_DIRECTIONS FOR THIS TASK_
Within the material below, how many lines carry the word "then"? State only the number.

• • • • •

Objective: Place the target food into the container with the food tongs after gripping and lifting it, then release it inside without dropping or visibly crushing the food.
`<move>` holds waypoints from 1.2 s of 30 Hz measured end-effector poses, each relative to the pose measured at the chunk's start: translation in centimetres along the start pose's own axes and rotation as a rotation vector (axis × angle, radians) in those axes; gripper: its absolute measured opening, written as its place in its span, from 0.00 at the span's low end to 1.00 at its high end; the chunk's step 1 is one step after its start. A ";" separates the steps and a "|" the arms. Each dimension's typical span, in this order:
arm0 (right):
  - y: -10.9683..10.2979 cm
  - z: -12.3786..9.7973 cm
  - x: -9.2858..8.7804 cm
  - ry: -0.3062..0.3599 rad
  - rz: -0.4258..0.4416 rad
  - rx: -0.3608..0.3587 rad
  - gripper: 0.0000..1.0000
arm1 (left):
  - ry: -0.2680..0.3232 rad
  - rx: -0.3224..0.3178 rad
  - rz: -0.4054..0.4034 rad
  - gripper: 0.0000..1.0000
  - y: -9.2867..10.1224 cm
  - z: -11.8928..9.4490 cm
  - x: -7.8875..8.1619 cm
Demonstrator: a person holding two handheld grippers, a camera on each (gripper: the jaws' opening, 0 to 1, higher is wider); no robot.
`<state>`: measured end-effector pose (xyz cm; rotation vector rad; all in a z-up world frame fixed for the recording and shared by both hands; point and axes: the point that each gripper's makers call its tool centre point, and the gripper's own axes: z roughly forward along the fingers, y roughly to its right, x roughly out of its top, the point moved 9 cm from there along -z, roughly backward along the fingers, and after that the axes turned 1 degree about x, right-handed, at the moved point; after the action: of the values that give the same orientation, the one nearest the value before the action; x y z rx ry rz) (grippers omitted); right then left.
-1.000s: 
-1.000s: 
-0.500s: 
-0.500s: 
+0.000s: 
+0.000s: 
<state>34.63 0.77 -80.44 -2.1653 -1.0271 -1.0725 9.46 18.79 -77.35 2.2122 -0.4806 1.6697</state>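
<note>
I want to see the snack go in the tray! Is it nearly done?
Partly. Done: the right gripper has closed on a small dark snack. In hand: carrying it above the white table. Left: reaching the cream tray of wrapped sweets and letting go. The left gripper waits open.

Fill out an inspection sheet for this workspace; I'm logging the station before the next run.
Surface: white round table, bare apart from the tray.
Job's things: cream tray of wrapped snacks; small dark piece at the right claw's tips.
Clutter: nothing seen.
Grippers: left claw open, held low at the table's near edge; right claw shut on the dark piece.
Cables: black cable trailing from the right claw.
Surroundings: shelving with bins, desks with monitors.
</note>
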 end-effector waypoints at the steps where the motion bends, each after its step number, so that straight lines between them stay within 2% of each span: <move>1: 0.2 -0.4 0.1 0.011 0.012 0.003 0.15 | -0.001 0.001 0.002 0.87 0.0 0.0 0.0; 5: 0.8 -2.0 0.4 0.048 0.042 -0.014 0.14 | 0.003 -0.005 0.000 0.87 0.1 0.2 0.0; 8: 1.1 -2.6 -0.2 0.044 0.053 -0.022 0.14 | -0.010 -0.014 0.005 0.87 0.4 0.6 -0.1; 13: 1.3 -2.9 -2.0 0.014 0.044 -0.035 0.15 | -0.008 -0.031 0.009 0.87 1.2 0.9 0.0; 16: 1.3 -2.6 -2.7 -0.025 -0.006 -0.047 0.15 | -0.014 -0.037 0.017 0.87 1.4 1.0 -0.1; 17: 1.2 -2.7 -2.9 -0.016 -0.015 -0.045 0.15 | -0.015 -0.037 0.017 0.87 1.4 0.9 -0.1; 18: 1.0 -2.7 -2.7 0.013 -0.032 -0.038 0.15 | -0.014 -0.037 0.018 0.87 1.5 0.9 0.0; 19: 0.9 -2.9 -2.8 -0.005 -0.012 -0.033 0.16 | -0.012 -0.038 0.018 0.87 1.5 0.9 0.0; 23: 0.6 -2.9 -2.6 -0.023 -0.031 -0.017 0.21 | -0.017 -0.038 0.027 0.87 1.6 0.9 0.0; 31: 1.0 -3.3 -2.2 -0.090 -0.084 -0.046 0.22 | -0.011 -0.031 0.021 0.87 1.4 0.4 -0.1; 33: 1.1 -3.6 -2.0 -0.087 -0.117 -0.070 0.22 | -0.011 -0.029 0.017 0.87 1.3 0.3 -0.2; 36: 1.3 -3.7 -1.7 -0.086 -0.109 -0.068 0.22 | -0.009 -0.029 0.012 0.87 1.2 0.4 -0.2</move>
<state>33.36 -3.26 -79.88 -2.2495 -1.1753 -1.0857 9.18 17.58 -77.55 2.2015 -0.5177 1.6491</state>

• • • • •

_PROBLEM SOLUTION_
2